A typical pre-pack sale in a company administration involves the company’s directors recognizing the need for administration, seeking advice from an insolvency practitioner, planning and carrying out an accelerated sale process, receiving offers for the business and assets, agreeing on sale terms before the administrator is appointed, giving undertakings for post-appointment completion, and finally, the appointment of the administrator and completion of the pre-pack sale.
What advantages do the company's directors have in completing a pre-pack sale?

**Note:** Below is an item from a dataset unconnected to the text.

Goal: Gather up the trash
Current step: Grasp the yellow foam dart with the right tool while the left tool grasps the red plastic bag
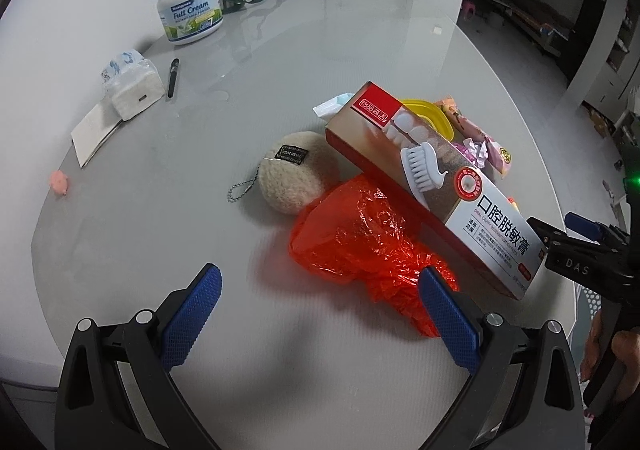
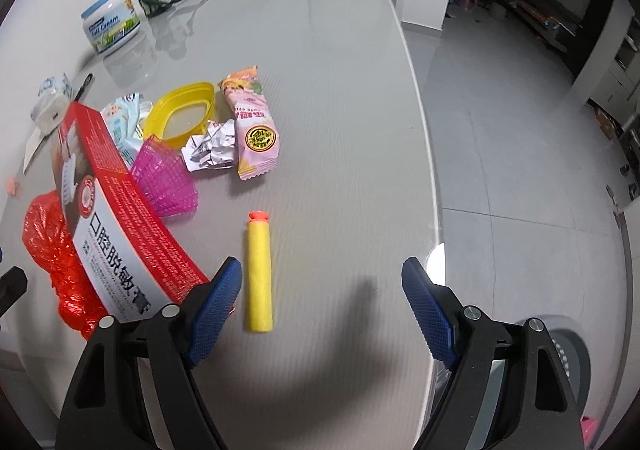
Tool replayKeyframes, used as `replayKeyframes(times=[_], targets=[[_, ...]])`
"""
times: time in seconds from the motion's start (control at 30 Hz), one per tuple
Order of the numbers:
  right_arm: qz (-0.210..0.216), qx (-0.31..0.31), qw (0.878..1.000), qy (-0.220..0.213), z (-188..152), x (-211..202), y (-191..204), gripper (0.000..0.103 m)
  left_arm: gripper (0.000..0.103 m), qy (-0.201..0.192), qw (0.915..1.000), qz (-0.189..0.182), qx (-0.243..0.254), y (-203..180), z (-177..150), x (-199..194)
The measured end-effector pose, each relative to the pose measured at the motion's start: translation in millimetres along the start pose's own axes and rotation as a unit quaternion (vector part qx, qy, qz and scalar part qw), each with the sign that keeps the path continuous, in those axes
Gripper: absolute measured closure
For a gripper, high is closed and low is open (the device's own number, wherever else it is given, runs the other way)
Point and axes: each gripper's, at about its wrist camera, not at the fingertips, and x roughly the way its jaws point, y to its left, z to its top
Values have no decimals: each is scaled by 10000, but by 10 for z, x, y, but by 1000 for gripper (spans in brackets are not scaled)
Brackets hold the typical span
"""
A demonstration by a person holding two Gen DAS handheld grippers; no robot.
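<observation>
Two tools hang wide open over the grey desk (image 1: pixel 360 29). Crumpled red plastic bag (image 1: pixel 360 246) lies just ahead of the left tool (image 1: pixel 320 310), its edge at the tool's right finger. Red-and-white toothpaste box (image 2: pixel 108 217) leans over it, touching the right tool's (image 2: pixel 322 306) left finger.

From the toothpaste box (image 2: pixel 112 217): the plastic bag (image 1: pixel 360 246) lies under its near end on my left, the plush ball (image 1: pixel 290 177) beyond that bag. To its right sit the mesh cup (image 2: pixel 168 181), the foil wad (image 2: pixel 210 147) and the snack wrapper (image 2: pixel 254 129); the foam dart (image 2: pixel 260 274) lies nearer me.
</observation>
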Motion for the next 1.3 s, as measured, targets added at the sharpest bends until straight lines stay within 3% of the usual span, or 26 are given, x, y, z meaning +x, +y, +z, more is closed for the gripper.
replayKeyframes(times=[0.3,0.43,0.5,0.57,0.7,0.73,0.77,0.9,1.3], targets=[[-8,-334,9994,82,-19,98,159,25,6,-12,10000,-6,-68,-70,-22,12],[59,-405,9992,23,-23,101,232,34,6,-29,10000,73,28,-118,-42,11],[143,-389,9991,4,-27,96,246,41,6,-7,10000,82,-44,-111,-54,15],[223,-381,9990,-4,-47,81,258,58,6,-2,9999,89,-145,-87,-64,15],[202,-566,9982,-2,-85,80,320,79,6,-20,9997,-2,-247,-66,-84,9],[224,-581,9981,-11,-83,74,327,88,6,-52,9997,-1,-247,-65,-85,3],[228,-592,9980,-24,-83,67,326,90,6,-116,9997,34,-233,-68,-92,-13],[322,-462,9983,-120,-95,5,265,90,6,-182,9996,115,-177,-93,-99,-33],[477,131,9983,-301,-314,-372,-32,90,6,-25,9997,-159,-165,-209,-122,37]])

The main advantage for the company’s directors is that it is the administrator’s decision to complete the sale, not the directors’. This suspends the directors' powers and protects them from allegations of breaches of duties and claims. If creditors are unhappy with the sale, they would typically need to challenge the administrator's actions rather than the directors' actions.
What assets are included and excluded in a pre-pack sale?
The sale and purchase agreement will distinguish between the assets included in the sale (such as goodwill, plant and machinery, customer contracts, and stock) and the assets excluded from the sale (such as book debts, claims, and prepayments). The specific inclusion or exclusion of assets may vary from sale to sale.
What are the benefits of a pre-pack sale strategy?
The benefits of a pre-pack sale strategy can include a quick and smooth transfer of the company's business and assets, minimisation of erosion of confidence among suppliers, customers, and employees, and potential to save more jobs compared to other insolvency strategies or processes.